En établissant Ptychoparia permulta en 1918, Walcott a décrit deux spécimens de trilobites des schistes de Burgess. Resser (1937) a constaté que les deux spécimens appartenaient à des espèces différentes, mais a utilisé à tort le type primaire de permulta désigné par Walcott pour établir la nouvelle combinaison Elrathia dubia. Rasetti (1951) a invalidé dubia, conservant le type original permulta dans Elrathia. Il s’est servi de l’autre spécimen de Walcott comme paratype d’une nouvelle espèce (burgessensis), qu’il a attribuée au genre Ehmaniella (Resser, 1937). Ehmaniella waptaensis, également décrit par Resser en 1951, est presque impossible à distinguer d’Ehmaniella burgessensis.

Description

Morphologie :

Parties dures: l’exosquelette dorsal adulte peut mesurer jusqu’à 2,8 cm de long. Le céphalon hémisphérique représente environ un tiers de la longueur de la carapace dorsale; la bordure céphalique est bien définie. Les larges joues libres présentent souvent des stries anastomosées et de courtes épines génales. De fortes crêtes oculaires transverses se prolongent jusqu’à des yeux relativement grands, qui sont situés à mi-longueur du céphalon ou derrière celle-ci. La glabelle arrondie, qui s’amincit antérieurement, présente trois paires de sillons latéraux peu profonds. Le champ préglabellaire est court. Composé de treize segments à côtés parallèles, le thorax en forme de baril est muni d’un rachis assez large. Le pygidium, court et large, forme un triangle arrondi; il présente habituellement quatre ou cinq anneaux axiaux appariés à des plèvres. La granulation de la surface de l’exosquelette varie d’un spécimen à l’autre.

Anatomie non minéralisée: de rares spécimens d’Ehmaniella provenant de la carrière Walcott et plus haut sur la crête aux Fossiles ont conservé une paire de minces antennes uniramées (Walcott, 1918; Rudkin 1989). Elles sont parfois associées à une tache sombre adjacente à l’exosquelette, probablement des fluides de décomposition.

Abondance :

Relativement commun sur la crête aux Fossiles et abondant dans la carrière Walcott (au quatrième rang des trilobites les plus communs avec quelque 400 spécimens observés, dont seulement 13 sont représentés par E. waptaensis, Caron et Jackson, 2008).

Taille maximum :
28 mm

Écologie

Mode de vie : Épibenthique, Mobile
Mode d'alimentation : Détritivore
Interprétations écologiques :

Comme d’autres trilobites ptychoparioïdes semblables, Ehmaniella peut être interprété comme un dépositivore épibenthique, entièrement mobile.

Références

CARON, J.-B. AND JACKSON, D. A. 2008. Paleoecology of the Greater Phyllopod Bed community, Burgess Shale. Palaeogeography, Palaeoclimatology, Palaeoecology, 258:222-256.
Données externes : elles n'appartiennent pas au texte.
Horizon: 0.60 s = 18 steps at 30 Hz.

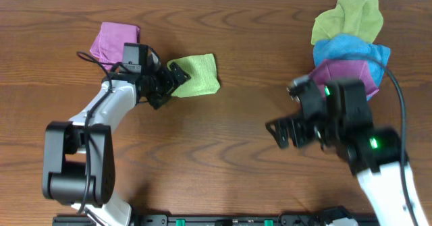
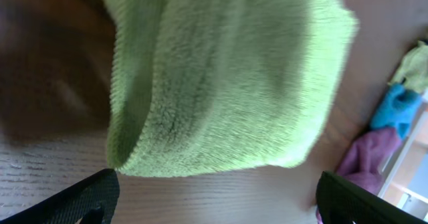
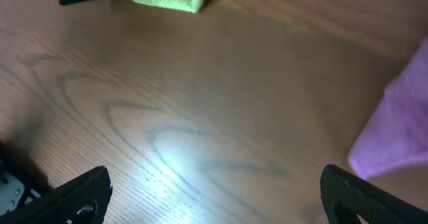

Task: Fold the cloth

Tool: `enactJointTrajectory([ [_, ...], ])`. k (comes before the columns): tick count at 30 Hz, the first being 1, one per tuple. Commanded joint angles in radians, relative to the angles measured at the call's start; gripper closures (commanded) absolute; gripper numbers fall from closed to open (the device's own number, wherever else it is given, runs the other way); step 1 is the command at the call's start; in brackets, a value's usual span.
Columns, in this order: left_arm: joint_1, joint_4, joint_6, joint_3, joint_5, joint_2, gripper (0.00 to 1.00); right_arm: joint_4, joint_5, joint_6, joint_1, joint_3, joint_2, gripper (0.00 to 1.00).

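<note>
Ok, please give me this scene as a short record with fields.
cloth to fold: light lime-green microfibre cloth, doubled over, on the brown wooden table
left tool: open, at that cloth's edge
right tool: open, above bare wood
pile at far right: olive-yellow cloth, blue cloth, purple cloth
by left arm: second purple cloth

On the table (image 1: 236,138), the cloth (image 1: 197,75) lies left of centre, with the left gripper (image 1: 169,84) at its left edge (another cloth (image 1: 113,40) lies farther left); a cloth stack (image 1: 347,44) sits far right.
</note>
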<state>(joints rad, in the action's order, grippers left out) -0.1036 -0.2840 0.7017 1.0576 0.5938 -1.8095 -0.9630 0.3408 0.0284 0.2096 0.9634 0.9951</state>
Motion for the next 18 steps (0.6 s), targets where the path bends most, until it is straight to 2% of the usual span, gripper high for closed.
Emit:
enactJointTrajectory([
  [1, -0.014, -0.001, 0.040, 0.003, -0.016, -0.047, 0.05, 0.002, 0.018, -0.057, -0.031, -0.090, -0.139, 0.01],
  [7, -0.029, 0.012, 0.055, 0.003, -0.022, -0.056, 0.05, -0.050, 0.029, -0.084, -0.039, -0.180, -0.396, 0.01],
  [18, -0.055, 0.078, 0.112, 0.003, -0.068, -0.070, 0.05, -0.087, 0.030, -0.084, -0.039, -0.181, -0.421, 0.01],
])
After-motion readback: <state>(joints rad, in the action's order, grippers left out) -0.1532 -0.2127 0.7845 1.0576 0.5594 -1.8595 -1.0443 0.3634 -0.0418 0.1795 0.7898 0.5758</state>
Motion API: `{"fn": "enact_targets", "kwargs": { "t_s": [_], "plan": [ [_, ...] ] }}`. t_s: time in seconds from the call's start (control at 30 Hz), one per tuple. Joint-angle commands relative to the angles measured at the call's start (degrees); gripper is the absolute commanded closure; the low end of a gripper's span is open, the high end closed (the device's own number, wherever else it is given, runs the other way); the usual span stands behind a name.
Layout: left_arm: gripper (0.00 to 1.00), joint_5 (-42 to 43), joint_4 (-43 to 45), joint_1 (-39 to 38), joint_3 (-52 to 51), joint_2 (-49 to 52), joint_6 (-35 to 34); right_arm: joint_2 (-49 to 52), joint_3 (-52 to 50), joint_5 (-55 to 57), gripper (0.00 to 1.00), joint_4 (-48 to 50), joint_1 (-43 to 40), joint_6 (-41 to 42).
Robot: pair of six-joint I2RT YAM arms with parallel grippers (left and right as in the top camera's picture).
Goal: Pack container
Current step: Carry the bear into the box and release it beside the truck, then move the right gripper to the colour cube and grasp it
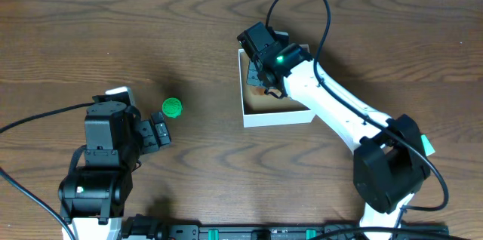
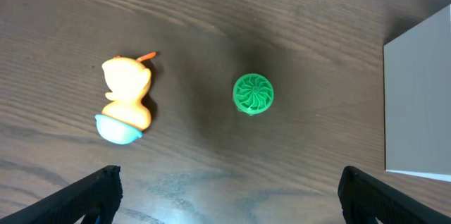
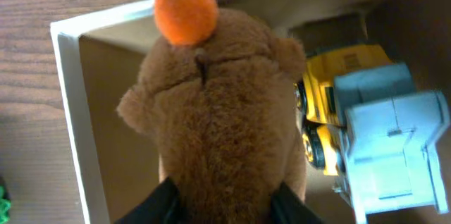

RASETTI, F. 1951. Middle Cambrian stratigraphy and faunas of the Canadian Rocky Mountains. Smithsonian Miscellaneous Collections, 116 (5): 277 p.

RESSER, C. E. 1935. Nomenclature of some Cambrian trilobites. Smithsonian Miscellaneous Collections, 95(22): 29 p.

RESSER, C. E. 1937. Third contribution to nomenclature of Cambrian trilobites. Smithsonian Miscellaneous Collections, 93(5): 46 p.

RUDKIN, D. M. 1989. Trilobites with appendages from the Middle Cambrian Stephen Formation of British Columbia. 28th International Geological Congress, Washington, D.C. July 9-19, 1989. Abstracts: 2-729.

SCHOLTZ, G. AND G. D. EDGECOMBE. 2006. The evolution of arthropod heads: reconciling morphological, developmental and palaeontological evidence. Development Genes and Evolution, 216: 395-415.

WALCOTT, C. 1918. Cambrian Geology and Paleontology IV. Appendages of trilobites. Smithsonian Miscellaneous Collections, 67(4): 115-216.